Re: How to improve performance of large numbers of successive searches?

Chris McGee Mon, 14 Apr 2008 10:47:53 -0700

Hi Erick,

Here is a quick overview of what I hope to accomplish with lucene. I am 
using a lucene database to store condensed information about a collection 
of data that I have. The data has to be constantly updated for correctness 
so that when one part changes certain other parts can be changed. Also, 
various queries will be performed on this data but in all cases the total 
result set must be retrieved and not just a select few hits. The results 
are used to manage the overall correctness of my data store and not to 
present to the user in some filtered way (by rank and only the top 100 
hits for example). Also, there could be cases where there will be a large 
set of terms to search for.
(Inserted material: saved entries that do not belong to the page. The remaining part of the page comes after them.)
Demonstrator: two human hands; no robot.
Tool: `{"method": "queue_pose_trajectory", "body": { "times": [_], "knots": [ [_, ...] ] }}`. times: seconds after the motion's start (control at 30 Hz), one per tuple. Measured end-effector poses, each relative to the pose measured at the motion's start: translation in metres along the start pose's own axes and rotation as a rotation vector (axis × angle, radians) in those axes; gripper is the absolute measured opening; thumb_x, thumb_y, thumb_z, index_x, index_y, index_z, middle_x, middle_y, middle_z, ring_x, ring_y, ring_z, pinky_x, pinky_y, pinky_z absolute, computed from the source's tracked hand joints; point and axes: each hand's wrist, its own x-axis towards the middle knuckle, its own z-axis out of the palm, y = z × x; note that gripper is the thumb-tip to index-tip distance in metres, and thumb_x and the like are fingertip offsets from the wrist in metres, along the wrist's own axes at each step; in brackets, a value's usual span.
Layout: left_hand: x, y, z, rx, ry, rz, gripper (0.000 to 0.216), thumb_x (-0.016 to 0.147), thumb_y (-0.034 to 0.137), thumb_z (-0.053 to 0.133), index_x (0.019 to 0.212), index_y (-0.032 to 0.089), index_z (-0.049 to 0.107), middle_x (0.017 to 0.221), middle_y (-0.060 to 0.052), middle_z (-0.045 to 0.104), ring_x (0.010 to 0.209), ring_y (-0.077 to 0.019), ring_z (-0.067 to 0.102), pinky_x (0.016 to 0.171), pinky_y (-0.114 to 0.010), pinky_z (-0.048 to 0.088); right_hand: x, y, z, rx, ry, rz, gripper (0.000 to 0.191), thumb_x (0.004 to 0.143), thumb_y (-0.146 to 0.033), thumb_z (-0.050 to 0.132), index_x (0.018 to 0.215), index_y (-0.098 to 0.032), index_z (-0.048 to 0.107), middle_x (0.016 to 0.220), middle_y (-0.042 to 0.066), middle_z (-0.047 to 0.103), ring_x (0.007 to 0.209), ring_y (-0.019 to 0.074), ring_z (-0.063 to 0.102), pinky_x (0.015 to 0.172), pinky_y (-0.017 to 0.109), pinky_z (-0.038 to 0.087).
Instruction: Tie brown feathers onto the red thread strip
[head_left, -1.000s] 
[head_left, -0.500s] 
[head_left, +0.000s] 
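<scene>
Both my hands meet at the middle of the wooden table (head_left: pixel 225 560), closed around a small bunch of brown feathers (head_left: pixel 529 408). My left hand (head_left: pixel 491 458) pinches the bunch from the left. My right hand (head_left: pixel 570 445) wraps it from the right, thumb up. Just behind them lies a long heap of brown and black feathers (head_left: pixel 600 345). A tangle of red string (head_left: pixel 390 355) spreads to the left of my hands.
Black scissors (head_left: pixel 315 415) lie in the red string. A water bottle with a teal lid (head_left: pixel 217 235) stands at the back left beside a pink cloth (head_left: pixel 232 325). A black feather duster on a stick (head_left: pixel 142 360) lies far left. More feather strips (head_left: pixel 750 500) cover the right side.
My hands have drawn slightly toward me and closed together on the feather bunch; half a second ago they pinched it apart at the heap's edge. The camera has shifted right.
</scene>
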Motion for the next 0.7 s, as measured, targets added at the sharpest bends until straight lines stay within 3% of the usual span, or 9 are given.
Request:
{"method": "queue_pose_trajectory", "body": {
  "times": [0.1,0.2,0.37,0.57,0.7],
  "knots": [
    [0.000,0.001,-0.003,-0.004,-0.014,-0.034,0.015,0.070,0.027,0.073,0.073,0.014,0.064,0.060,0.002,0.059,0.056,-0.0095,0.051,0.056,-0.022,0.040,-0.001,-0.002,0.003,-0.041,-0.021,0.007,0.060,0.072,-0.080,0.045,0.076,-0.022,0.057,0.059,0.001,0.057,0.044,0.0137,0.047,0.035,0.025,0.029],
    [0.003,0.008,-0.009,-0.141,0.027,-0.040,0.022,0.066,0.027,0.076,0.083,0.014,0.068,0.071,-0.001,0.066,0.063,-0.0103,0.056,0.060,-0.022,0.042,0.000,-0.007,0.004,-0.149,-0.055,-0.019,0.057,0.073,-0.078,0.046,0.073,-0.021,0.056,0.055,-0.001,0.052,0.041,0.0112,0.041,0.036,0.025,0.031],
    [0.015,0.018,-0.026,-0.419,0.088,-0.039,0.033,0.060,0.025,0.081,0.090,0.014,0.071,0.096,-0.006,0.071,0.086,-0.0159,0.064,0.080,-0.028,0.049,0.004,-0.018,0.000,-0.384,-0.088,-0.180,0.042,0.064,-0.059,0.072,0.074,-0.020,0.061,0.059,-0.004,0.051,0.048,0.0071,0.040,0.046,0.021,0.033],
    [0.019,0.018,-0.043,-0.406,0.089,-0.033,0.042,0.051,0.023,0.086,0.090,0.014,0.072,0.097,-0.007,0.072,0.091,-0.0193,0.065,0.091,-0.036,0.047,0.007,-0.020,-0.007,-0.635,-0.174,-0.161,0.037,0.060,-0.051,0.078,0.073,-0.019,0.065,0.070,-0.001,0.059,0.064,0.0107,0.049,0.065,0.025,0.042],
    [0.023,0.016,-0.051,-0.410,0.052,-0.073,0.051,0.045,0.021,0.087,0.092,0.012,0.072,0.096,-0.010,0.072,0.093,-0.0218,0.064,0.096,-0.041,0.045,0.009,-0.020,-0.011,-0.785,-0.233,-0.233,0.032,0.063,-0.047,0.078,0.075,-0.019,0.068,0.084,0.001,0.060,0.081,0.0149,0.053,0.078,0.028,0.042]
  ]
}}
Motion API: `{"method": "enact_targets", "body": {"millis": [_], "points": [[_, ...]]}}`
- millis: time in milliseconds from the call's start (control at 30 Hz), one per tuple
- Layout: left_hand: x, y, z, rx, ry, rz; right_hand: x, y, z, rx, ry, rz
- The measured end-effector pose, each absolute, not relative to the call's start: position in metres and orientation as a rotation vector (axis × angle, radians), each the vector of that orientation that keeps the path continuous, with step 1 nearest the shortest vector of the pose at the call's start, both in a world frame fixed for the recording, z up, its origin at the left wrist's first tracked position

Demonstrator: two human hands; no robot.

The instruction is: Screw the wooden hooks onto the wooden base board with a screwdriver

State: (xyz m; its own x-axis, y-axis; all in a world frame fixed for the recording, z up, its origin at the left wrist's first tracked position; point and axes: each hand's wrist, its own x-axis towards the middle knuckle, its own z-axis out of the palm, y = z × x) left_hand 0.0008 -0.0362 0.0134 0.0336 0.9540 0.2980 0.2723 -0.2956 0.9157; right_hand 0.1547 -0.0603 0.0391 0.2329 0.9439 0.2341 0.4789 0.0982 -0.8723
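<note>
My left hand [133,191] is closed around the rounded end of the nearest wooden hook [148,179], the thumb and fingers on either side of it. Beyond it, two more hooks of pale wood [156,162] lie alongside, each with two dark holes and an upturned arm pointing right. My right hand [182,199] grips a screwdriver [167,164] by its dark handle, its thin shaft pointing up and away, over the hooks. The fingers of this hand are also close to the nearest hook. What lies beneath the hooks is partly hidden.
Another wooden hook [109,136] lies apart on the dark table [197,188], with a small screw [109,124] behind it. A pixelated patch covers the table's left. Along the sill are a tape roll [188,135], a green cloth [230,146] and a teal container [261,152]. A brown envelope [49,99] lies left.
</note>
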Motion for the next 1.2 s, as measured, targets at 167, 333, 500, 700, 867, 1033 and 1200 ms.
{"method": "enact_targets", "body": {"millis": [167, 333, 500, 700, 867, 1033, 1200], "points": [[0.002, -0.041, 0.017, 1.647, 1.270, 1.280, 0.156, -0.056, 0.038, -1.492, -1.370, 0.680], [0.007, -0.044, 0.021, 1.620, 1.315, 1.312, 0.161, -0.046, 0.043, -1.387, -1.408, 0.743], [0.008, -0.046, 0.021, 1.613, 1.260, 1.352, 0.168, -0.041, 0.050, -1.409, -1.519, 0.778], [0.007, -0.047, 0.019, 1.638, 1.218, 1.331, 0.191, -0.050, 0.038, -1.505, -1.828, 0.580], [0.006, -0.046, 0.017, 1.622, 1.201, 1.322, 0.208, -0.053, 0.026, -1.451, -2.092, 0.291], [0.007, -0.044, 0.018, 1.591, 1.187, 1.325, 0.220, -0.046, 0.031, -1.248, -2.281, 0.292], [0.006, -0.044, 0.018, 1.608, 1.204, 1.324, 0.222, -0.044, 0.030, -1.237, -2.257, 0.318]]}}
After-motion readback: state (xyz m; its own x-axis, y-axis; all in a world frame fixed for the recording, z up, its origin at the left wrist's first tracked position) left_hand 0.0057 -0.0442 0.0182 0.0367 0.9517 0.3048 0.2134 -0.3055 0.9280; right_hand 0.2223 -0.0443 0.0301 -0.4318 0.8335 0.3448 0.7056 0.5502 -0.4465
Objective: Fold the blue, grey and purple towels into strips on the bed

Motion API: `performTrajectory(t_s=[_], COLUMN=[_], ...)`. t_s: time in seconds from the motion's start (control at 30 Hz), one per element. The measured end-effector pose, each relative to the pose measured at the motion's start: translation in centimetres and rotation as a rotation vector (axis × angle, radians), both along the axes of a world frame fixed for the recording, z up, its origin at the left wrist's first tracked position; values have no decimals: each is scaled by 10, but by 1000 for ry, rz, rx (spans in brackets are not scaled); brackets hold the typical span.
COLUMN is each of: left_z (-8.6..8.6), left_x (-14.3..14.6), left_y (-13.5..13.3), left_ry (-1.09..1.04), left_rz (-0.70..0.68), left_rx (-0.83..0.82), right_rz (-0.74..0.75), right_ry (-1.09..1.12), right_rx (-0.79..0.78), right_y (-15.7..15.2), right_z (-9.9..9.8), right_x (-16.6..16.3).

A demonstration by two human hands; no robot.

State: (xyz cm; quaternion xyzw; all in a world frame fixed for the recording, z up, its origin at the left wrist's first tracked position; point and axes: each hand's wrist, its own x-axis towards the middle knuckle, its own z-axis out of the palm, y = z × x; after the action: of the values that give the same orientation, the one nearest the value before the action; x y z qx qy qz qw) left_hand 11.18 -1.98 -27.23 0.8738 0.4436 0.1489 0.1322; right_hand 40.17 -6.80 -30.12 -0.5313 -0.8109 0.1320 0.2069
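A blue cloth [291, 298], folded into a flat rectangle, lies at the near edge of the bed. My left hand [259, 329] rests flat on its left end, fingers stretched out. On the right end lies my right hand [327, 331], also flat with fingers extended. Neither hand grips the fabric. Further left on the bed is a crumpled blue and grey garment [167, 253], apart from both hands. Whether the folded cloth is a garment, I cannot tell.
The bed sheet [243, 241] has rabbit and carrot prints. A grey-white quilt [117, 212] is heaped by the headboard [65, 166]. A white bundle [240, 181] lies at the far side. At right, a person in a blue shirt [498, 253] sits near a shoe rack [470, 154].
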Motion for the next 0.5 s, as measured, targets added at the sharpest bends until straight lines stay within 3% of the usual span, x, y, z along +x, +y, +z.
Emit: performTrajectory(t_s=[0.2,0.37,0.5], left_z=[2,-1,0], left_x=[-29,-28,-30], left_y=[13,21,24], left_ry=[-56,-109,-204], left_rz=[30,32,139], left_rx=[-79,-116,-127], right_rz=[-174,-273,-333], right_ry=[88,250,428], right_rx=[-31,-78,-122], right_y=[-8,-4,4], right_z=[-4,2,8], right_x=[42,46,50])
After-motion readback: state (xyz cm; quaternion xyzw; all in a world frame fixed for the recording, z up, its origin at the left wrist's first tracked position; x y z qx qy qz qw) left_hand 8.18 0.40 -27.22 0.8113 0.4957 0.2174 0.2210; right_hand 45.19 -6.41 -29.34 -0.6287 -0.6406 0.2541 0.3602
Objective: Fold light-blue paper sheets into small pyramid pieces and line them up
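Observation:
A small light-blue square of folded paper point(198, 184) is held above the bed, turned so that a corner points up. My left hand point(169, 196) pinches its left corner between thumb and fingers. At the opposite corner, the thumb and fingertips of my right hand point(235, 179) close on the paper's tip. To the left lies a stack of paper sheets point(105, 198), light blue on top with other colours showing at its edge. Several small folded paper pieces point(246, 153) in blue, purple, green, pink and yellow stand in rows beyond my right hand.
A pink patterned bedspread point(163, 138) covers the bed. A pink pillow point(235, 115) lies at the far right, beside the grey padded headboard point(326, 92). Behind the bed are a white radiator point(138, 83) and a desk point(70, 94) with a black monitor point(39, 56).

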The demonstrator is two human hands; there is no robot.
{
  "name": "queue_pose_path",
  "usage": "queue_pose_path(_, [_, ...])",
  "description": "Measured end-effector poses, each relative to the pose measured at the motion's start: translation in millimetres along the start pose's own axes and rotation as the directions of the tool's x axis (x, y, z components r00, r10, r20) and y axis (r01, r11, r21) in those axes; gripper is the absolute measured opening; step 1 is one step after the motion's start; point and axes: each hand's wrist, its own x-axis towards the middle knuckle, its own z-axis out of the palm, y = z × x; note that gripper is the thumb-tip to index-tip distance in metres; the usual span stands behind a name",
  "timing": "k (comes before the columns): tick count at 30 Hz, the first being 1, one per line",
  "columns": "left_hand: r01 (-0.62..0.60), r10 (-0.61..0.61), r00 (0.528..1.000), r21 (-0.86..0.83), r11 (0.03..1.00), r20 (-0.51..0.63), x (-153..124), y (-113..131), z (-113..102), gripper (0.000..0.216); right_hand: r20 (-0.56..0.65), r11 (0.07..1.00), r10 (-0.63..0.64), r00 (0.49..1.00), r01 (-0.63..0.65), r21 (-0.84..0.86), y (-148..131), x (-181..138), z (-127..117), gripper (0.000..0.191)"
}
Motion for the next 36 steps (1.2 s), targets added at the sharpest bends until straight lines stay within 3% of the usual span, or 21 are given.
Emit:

To load all of this data into RAM is not 
feasible in most cases because there is too much data even if it was 
compressed.

So, I hope to be able to minimize the time to update the lucene database 
from my data store. I have already upgraded to Lucene 2.3.1 and performed 
a number of the suggestions on the lucene wiki with some success. As well, 
I want to help speed up the time it takes to query for a large number of 
terms (in most cases the terms have the same field name but different 
values).

In all cases I want to retrieve all matching documents at once. Because 
all matching documents must be retrieved I have no need for scoring, 
weights, boosts or any ranking of the results. Is there a way to strip 
away any of these pieces for better querying and directory building 
performance?

Thanks for your help,
Chris

"Erick Erickson" <[EMAIL PROTECTED]> 
14/04/2008 10:36 AM
Please respond to
java-user@lucene.apache.org

To
java-user@lucene.apache.org
cc

Subject
Re: How to improve performance of large numbers of successive searches?

As I stated in my original reply, a Hits object re-executes the
search every 100 or so objects you examine. So some loop like
Hits hits = search....
for (int idx = 0; idx < hits.length; ++idx ) {
    Document doc = hits.get(idx);
}

really does something like

for (int idx = 0; idx < hits.length; ++idx ) {
    if (idx > 99 && (idx % 100) == 0) {
        re-execute the search and throw away entries 0-idx);
    }
    Document doc = hits.get(idx);
}

So the farther you get into the process, the more you throw away.

About collecting all the documents.... I wouldn't bother putting your
index in RAM until you've fully explored the alternatives. The first
of which is to determine what you really mean by "gather all result
documents"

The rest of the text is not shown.